Monday, May 26, 2008

Closing Time

Goddamn I hate when the phone ring. It was Meathead, my new manager after his recent promotion and the latest management shuffle. Having himself spent so much time kill floor he's much more tolerable and understanding of our problems than any of my previous headaches.

"Hey, Dog. I need to see you in my office." Fuck. What did I do now?
"Gimme five to write up this ticket solution and I'll be there."

"'Sup, Meathead?"
"It's coming up on the end of the fiscal quarter. We have to close tickets."
"I'm still trying to answer all the ones I've got! By the way, what can you tell me about a corrupt RAID-5 superblock when an fsk returns 'bad inode number 0 to ginode'?"
"Oh, hey... fuck, man! Ask TT if he can help you with that. I have an emergency conf call in 15 minutes with the other $MyLevelManagers and our boss. Stop what you're doing and close all the tickets you have which are customer-close-initiate or have expired response dates."
"Sorry. Can't do it.
"You have to!"
"Nope. I'd like to help you out but I can't."
"Look, you have to close these tickets!"
"I don't have time. There's no way I can do it and follow the brand-new ISO9K process. To complete the mindless masturbatory exercise in uselessness and fill in all that shit takes more than an hour per for any open ticket."

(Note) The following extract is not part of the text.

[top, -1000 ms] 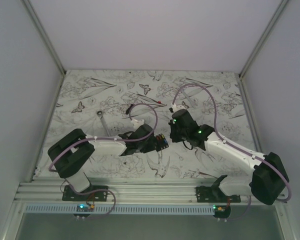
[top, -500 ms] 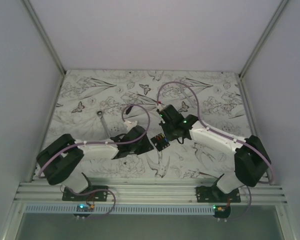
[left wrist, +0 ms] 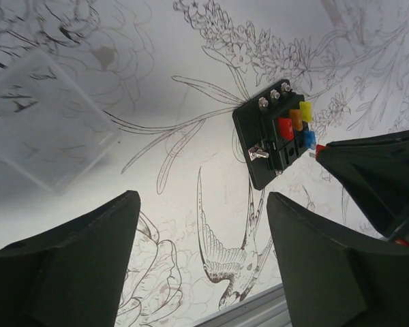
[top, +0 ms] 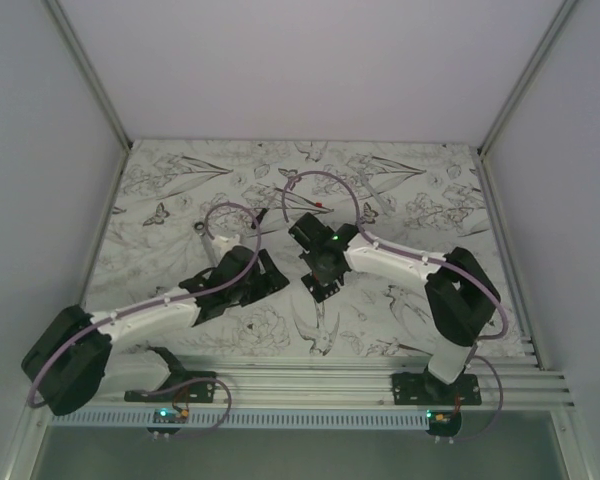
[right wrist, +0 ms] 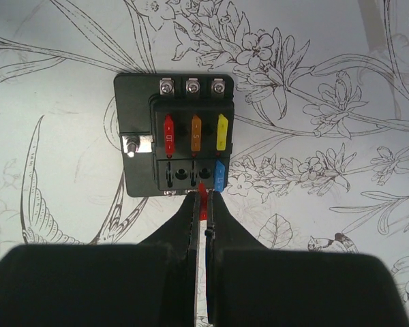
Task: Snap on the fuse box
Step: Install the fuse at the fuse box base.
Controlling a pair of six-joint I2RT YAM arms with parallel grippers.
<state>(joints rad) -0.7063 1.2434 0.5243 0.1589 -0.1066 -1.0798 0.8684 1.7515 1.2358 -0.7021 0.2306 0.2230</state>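
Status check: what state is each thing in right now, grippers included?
fuse box: uncovered, four fuses seated, two slots empty.
clear cover: off, lying apart from the box.
red fuse: pinched at the box's edge.
right gripper: shut on red fuse.
left gripper: open, empty.

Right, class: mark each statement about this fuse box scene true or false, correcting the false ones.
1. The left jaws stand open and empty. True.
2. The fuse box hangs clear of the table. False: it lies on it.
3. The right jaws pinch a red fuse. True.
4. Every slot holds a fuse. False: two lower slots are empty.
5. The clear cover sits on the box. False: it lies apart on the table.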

They sprung this one on us a couple weeks ago in a useless meeting (redundant, I know), in which a PowerPoint presentation was sadistically read at us and repeated. Lies were told about how this has been mandated for ISO9K compliance -- ISO9K makes no such requirements, only that a process exists and is fully carried out. Among the required entries in each ticket are a rephrasing of the question, a research item even if the question is "Does your software run on an Atari 800?", an initial suggestion, an internal entry justifying that suggestion, and so on.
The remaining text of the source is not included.